--- Task details ---
Go through the listing below from the line containing "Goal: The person" to its last line, retyping each line exactly and nothing else.
────
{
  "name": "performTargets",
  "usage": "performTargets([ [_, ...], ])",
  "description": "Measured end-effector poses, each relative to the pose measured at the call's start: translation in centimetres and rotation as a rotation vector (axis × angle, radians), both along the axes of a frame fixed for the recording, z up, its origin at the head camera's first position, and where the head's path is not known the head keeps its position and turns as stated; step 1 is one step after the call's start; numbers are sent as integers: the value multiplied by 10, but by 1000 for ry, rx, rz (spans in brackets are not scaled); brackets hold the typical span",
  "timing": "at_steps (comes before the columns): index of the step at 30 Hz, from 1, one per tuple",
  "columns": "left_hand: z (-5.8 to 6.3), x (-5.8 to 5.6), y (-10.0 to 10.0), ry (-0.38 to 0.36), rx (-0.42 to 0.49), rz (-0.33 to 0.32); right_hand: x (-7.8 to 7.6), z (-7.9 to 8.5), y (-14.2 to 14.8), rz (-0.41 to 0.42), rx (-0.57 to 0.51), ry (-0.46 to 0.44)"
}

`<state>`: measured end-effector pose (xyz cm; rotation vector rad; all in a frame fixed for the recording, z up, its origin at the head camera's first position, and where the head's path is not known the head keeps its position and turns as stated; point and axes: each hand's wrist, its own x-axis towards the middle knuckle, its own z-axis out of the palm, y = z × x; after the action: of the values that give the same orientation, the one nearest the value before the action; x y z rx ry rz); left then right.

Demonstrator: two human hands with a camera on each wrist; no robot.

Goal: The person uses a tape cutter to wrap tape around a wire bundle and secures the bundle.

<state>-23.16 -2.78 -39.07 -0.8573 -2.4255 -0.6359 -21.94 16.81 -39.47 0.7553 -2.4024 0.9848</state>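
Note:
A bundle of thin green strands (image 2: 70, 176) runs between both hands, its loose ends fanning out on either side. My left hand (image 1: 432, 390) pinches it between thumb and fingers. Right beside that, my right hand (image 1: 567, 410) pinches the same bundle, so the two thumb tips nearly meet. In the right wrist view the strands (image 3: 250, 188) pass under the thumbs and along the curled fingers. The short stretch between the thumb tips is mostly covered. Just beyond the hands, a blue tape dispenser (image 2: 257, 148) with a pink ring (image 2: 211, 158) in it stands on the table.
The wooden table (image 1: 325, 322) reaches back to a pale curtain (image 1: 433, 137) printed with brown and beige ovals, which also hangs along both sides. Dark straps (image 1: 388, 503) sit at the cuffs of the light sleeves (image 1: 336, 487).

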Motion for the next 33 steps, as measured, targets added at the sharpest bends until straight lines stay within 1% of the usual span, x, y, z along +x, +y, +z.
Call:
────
--- Response area ---
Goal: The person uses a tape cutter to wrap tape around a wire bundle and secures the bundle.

<state>-23.16 -2.78 -39.07 -0.8573 -2.4255 -0.6359 -21.94 16.81 -39.47 0.7553 -2.4024 0.9848</state>
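Note:
A bundle of thin green strands (image 2: 70, 176) runs between both hands, its loose ends fanning out on either side. My left hand (image 1: 432, 390) pinches it between thumb and fingers. Right beside that, my right hand (image 1: 567, 410) pinches the same bundle, so the two thumb tips nearly meet. In the right wrist view the strands (image 3: 250, 188) pass under the thumbs and along the curled fingers. The short stretch between the thumb tips is mostly covered. Just beyond the hands, a blue tape dispenser (image 2: 257, 148) with a pink ring (image 2: 211, 158) in it stands on the table.
The wooden table (image 1: 325, 322) reaches back to a pale curtain (image 1: 433, 137) printed with brown and beige ovals, which also hangs along both sides. Dark straps (image 1: 388, 503) sit at the cuffs of the light sleeves (image 1: 336, 487).
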
Motion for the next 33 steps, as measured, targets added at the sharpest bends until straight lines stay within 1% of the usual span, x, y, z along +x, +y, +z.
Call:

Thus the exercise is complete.